→ **WORK TO COMPLETE**: Restate, in full and unchanged, the entries that follow, but not their pictures.

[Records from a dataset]

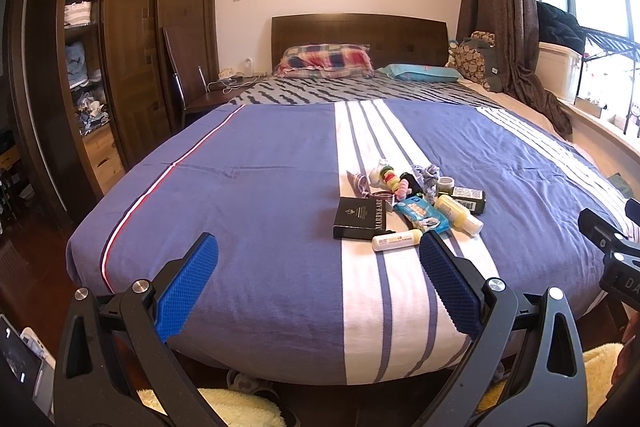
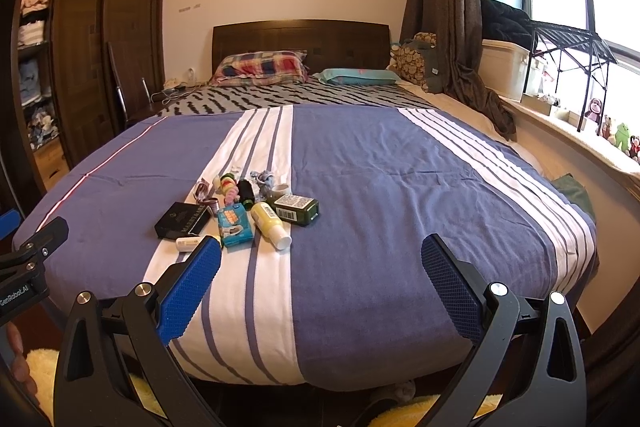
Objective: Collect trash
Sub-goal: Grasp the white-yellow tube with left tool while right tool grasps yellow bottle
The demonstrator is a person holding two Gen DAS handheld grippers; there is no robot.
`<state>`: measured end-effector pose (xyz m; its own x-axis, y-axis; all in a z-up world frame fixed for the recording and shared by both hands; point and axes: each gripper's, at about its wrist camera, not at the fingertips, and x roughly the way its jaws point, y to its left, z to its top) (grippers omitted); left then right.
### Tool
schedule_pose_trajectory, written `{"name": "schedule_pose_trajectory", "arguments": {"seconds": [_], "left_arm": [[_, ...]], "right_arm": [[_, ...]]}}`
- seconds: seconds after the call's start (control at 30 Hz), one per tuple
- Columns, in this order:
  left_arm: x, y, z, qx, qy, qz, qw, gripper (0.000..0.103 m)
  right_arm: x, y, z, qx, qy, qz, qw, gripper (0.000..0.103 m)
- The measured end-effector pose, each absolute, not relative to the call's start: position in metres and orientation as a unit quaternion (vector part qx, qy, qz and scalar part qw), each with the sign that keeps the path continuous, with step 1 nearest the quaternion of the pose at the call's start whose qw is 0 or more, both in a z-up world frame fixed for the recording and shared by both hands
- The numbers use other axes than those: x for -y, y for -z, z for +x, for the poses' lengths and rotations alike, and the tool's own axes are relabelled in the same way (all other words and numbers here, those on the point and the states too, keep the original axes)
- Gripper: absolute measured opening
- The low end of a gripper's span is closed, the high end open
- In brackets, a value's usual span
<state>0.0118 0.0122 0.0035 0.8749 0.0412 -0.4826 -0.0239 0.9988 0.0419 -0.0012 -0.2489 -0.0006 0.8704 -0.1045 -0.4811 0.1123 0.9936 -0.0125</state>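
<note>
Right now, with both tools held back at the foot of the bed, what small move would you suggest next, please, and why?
Probably ease the left tool forward toward the white tube. Both tools are open and empty, the right tool faces mostly bare blanket, and the tube is the pile's nearest piece, lying just beyond the left tool's fingertips.

Ahead of me I see a bed [image 1: 248, 195] with a plaid pillow [image 1: 326, 59] and teal pillow [image 1: 420, 71] by its headboard [image 1: 358, 33], a wardrobe [image 1: 132, 39] left, brown curtain [image 1: 500, 7] right.
</note>
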Motion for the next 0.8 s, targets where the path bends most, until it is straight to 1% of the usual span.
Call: {"name": "schedule_pose_trajectory", "arguments": {"seconds": [0.37, 0.8], "left_arm": [[-0.016, 0.023, 0.038, -0.283, -0.025, 0.025, 0.958, 0.095], [-0.009, 0.058, 0.083, -0.334, -0.011, 0.043, 0.942, 0.095]], "right_arm": [[0.253, 0.025, 0.024, -0.283, 0.05, 0.012, 0.958, 0.1], [0.251, 0.066, 0.09, -0.34, 0.021, 0.009, 0.94, 0.1]]}}
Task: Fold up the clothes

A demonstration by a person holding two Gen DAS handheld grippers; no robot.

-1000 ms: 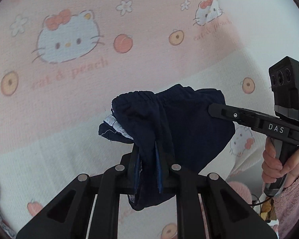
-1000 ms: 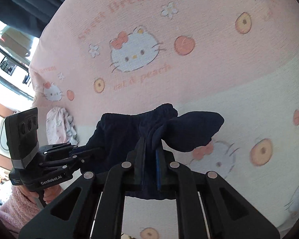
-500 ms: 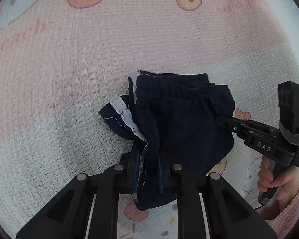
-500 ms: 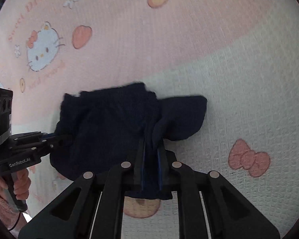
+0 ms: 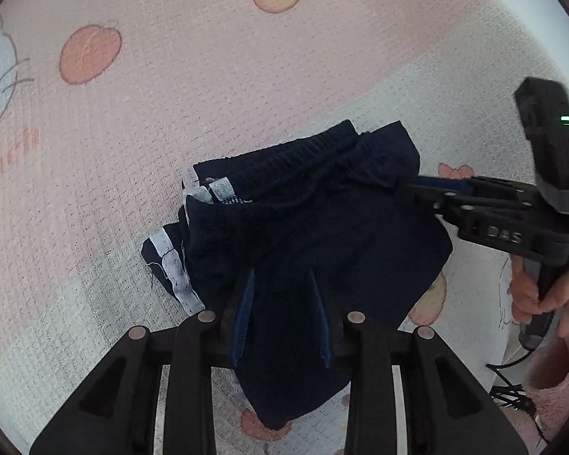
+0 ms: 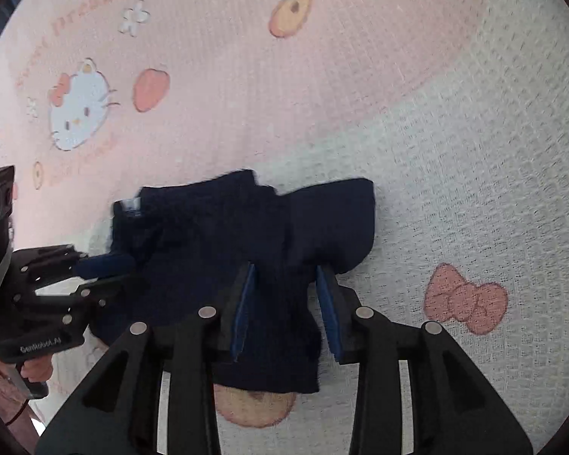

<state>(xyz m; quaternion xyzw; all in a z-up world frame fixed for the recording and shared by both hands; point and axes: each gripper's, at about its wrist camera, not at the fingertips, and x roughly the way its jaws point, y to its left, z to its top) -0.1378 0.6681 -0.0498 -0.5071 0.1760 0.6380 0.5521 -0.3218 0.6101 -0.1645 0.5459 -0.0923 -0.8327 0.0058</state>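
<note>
Left gripper (image 5: 282,284): jaws partly apart and opening; dark cloth of the navy shorts (image 5: 303,235) lies between the blue-lined fingers (image 5: 242,314), slack, filling the gap, and the pads no longer look pressed on it. Right gripper (image 6: 284,284): same story, jaws partly apart and opening, a fold of the shorts (image 6: 246,246) hanging between the fingers (image 6: 328,303), with a visible gap beside the right-hand finger. In the left wrist view the right gripper (image 5: 417,187) comes in from the right edge, its tips at the far right corner of the shorts, held by a hand (image 5: 531,295) in a pink fuzzy sleeve (image 5: 561,390). In the right wrist view the left gripper (image 6: 110,269) comes in from the left edge, its tips at the shorts' left side; whether those tips touch cloth I cannot tell. The shorts lie bunched and doubled over on the blanket (image 5: 170,76), on the seam where its pink band meets its white band. Elastic waistband (image 5: 303,151) faces away from the left camera; white side stripe (image 5: 174,273) on the left edge. Long axis runs roughly left to right across both views, waistband edge tilted up toward the right in the left view. Blanket print: cat faces, peaches, bows.
</note>
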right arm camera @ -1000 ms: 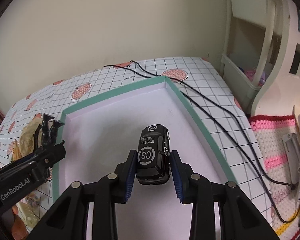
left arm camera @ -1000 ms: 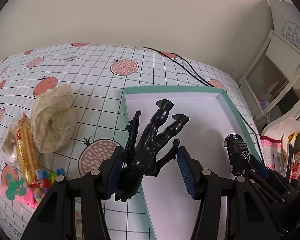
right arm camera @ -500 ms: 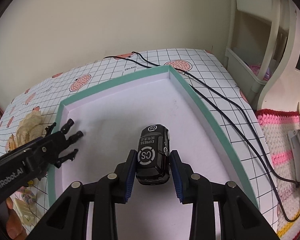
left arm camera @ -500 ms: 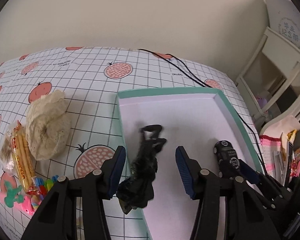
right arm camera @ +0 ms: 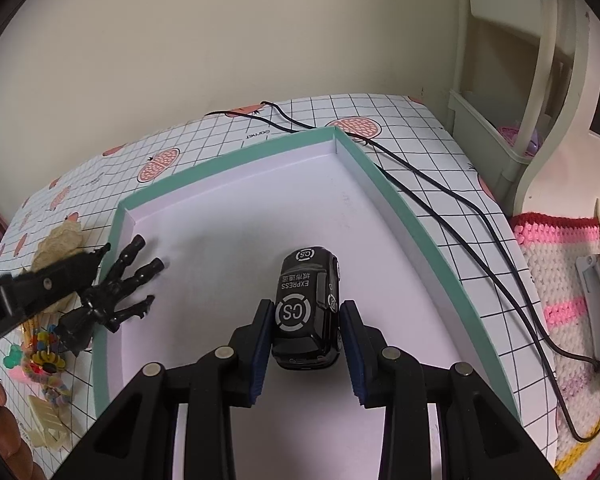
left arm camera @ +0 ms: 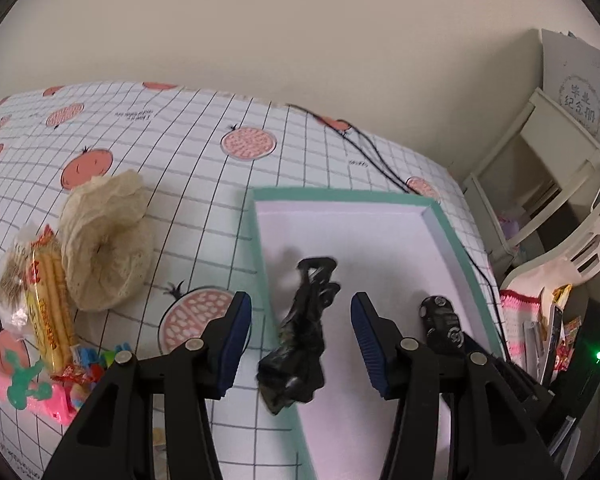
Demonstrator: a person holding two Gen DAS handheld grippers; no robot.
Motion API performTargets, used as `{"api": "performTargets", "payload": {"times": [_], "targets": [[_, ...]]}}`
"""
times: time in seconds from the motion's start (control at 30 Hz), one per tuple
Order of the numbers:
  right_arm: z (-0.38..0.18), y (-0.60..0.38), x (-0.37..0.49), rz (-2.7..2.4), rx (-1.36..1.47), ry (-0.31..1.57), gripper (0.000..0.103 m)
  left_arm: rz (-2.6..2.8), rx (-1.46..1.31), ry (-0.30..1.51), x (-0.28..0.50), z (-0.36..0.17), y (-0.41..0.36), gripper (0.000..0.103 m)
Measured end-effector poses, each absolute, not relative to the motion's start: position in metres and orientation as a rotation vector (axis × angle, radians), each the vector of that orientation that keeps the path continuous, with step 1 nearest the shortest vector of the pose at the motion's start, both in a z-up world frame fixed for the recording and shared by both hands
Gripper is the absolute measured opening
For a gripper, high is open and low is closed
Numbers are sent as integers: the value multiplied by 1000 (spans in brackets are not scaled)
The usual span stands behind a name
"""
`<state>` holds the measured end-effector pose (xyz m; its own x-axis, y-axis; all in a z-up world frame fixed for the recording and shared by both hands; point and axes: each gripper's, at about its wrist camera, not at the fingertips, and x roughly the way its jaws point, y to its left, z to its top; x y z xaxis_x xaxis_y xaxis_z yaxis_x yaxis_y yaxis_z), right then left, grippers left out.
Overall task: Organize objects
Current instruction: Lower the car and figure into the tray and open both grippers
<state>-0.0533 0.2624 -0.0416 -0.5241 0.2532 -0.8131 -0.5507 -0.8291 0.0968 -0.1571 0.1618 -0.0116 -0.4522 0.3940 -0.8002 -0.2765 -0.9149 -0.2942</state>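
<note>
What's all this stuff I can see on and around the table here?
Box: one, teal rim, white inside, on the table.
Toy figure: one, black, lying across the box's left rim.
Toy car: one, black with white lettering, inside the box.
Lace cloth: one, cream, left of the box.
Snack packet: one, yellow and clear, beside the cloth.
Small plastic toys: a pile, pink, green, blue, near the table's edge.
Cables: two, black, right of the box.
Tablecloth: one, white grid with pink fruit.
Shelf unit: one, cream, far right.
Left tongs: open around the figure.
Right tongs: closed on the car.
</note>
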Motion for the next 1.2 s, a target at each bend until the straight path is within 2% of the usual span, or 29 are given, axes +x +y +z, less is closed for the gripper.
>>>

→ **TASK ANSWER**:
Objective: Collect trash
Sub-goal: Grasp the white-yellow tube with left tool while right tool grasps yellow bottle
The demonstrator is a person holding two Gen DAS handheld grippers; there is no robot.
`<state>`: measured end-effector pose (xyz m; its own x-axis, y-axis; all in a z-up world frame fixed for the recording and shared by both hands; point and axes: each gripper's, at about its wrist camera, not at the fingertips, and x roughly the way its jaws point, y to its left, z to its top) (grippers omitted); left then right.
### Tool
schedule_pose_trajectory, written `{"name": "schedule_pose_trajectory", "arguments": {"seconds": [_], "left_arm": [[_, ...]], "right_arm": [[_, ...]]}}`
- seconds: seconds after the call's start (control at 30 Hz), one per tuple
- Columns, in this order:
  left_arm: x, y, z, qx, qy, qz, qw, gripper (0.000..0.103 m)
  right_arm: x, y, z, qx, qy, qz, qw, gripper (0.000..0.103 m)
- The measured end-effector pose, each absolute, not relative to the call's start: position in metres and orientation as a unit quaternion (vector part qx, qy, qz and scalar part qw), each with the sign that keeps the path continuous, with step 1 nearest the quaternion of the pose at the call's start whose qw is 0 or more, both in a z-up world frame fixed for the recording and shared by both hands
- The numbers use other axes than those: x for -y, y for -z, z for +x, for the poses' lengths and rotations alike, and the tool's own axes are relabelled in the same way (all other words and numbers here, those on the point and the states too, keep the original axes)
- Gripper: absolute measured opening
- The low end of a gripper's span is closed, the high end open
- In brackets, a value's usual span
<state>0.0118 0.0122 0.0035 0.8749 0.0412 -0.4826 -0.0239 0.9988 0.0419 -0.0012 -0.2489 -0.0006 0.8704 -0.1045 -0.4811 0.1123 0.9936 -0.0125</state>
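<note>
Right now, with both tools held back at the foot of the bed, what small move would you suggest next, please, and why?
Probably ease the left tool forward toward the white tube. Both tools are open and empty, the right tool faces mostly bare blanket, and the tube is the pile's nearest piece, lying just beyond the left tool's fingertips.

Ahead of me I see a bed [image 1: 248, 195] with a plaid pillow [image 1: 326, 59] and teal pillow [image 1: 420, 71] by its headboard [image 1: 358, 33], a wardrobe [image 1: 132, 39] left, brown curtain [image 1: 500, 7] right.
</note>
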Motion for the next 0.8 s, targets where the path bends most, until it is straight to 1% of the usual span.
Call: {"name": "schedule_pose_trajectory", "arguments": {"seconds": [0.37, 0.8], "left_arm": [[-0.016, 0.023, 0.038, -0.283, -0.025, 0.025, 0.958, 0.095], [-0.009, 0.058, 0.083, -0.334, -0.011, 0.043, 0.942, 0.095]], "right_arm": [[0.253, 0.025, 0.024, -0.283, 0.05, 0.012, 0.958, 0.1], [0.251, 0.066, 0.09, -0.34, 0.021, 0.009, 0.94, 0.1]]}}
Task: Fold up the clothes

A demonstration by a person holding two Gen DAS handheld grippers; no robot.

-1000 ms: 
-1000 ms: 
-500 ms: 
-500 ms: 
+0 ms: 
+0 ms: 

<state>(xyz m; quaternion xyzw; all in a z-up world frame fixed for the recording and shared by both hands; point and axes: each gripper's, at about its wrist camera, not at the fingertips, and x roughly the way its jaws point, y to its left, z to its top) -0.1378 0.6681 -0.0498 -0.5071 0.1760 0.6380 0.5521 -0.3218 0.6101 -0.1645 0.5459 -0.0923 -0.8327 0.0058</state>
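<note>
Left gripper (image 5: 282,284): jaws partly apart and opening; dark cloth of the navy shorts (image 5: 303,235) lies between the blue-lined fingers (image 5: 242,314), slack, filling the gap, and the pads no longer look pressed on it. Right gripper (image 6: 284,284): same story, jaws partly apart and opening, a fold of the shorts (image 6: 246,246) hanging between the fingers (image 6: 328,303), with a visible gap beside the right-hand finger. In the left wrist view the right gripper (image 5: 417,187) comes in from the right edge, its tips at the far right corner of the shorts, held by a hand (image 5: 531,295) in a pink fuzzy sleeve (image 5: 561,390). In the right wrist view the left gripper (image 6: 110,269) comes in from the left edge, its tips at the shorts' left side; whether those tips touch cloth I cannot tell. The shorts lie bunched and doubled over on the blanket (image 5: 170,76), on the seam where its pink band meets its white band. Elastic waistband (image 5: 303,151) faces away from the left camera; white side stripe (image 5: 174,273) on the left edge. Long axis runs roughly left to right across both views, waistband edge tilted up toward the right in the left view. Blanket print: cat faces, peaches, bows.
</note>
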right arm camera @ -1000 ms: 
left arm camera @ -1000 ms: 
right arm camera @ -500 ms: 
left arm camera @ -500 ms: 
right arm camera @ +0 ms: 
left arm camera @ +0 ms: 
Demonstrator: a person holding two Gen DAS handheld grippers; no robot.
Motion API performTargets, used as `{"api": "performTargets", "payload": {"times": [_], "targets": [[_, ...]]}}`
"""
times: time in seconds from the motion's start (control at 30 Hz), one per tuple
Order of the numbers:
  right_arm: z (-0.38..0.18), y (-0.60..0.38), x (-0.37..0.49), rz (-2.7..2.4), rx (-1.36..1.47), ry (-0.31..1.57), gripper (0.000..0.103 m)
  left_arm: rz (-2.6..2.8), rx (-1.46..1.31), ry (-0.30..1.51), x (-0.28..0.50), z (-0.36..0.17), y (-0.41..0.36), gripper (0.000..0.103 m)
Measured end-effector poses, each absolute, not relative to the motion's start: position in metres and orientation as a rotation vector (axis × angle, radians), each the vector of that orientation that keeps the path continuous, with step 1 nearest the shortest vector of the pose at the motion's start, both in a z-up world frame fixed for the recording and shared by both hands
Gripper is the absolute measured opening
For a gripper, high is open and low is closed
Numbers are sent as integers: the value multiplied by 1000 (spans in brackets are not scaled)
The usual span stands behind a name
"""
`<state>` holds the measured end-effector pose (xyz m; its own x-axis, y-axis; all in a z-up world frame fixed for the recording and shared by both hands; point and axes: each gripper's, at about its wrist camera, not at the fingertips, and x roughly the way its jaws point, y to its left, z to its top; x y z xaxis_x xaxis_y xaxis_z yaxis_x yaxis_y yaxis_z), right then left, grippers left out.
Overall task: Organize objects
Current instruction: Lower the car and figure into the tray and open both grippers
<state>-0.0533 0.2624 -0.0416 -0.5241 0.2532 -0.8131 -0.5507 -0.8291 0.0968 -0.1571 0.1618 -0.0116 -0.4522 0.3940 -0.8002 -0.2765 -0.9149 -0.2942</state>
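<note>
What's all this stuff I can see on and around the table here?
Box: one, teal rim, white inside, on the table.
Toy figure: one, black, lying across the box's left rim.
Toy car: one, black with white lettering, inside the box.
Lace cloth: one, cream, left of the box.
Snack packet: one, yellow and clear, beside the cloth.
Small plastic toys: a pile, pink, green, blue, near the table's edge.
Cables: two, black, right of the box.
Tablecloth: one, white grid with pink fruit.
Shelf unit: one, cream, far right.
Left tongs: open around the figure.
Right tongs: closed on the car.
</note>
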Motion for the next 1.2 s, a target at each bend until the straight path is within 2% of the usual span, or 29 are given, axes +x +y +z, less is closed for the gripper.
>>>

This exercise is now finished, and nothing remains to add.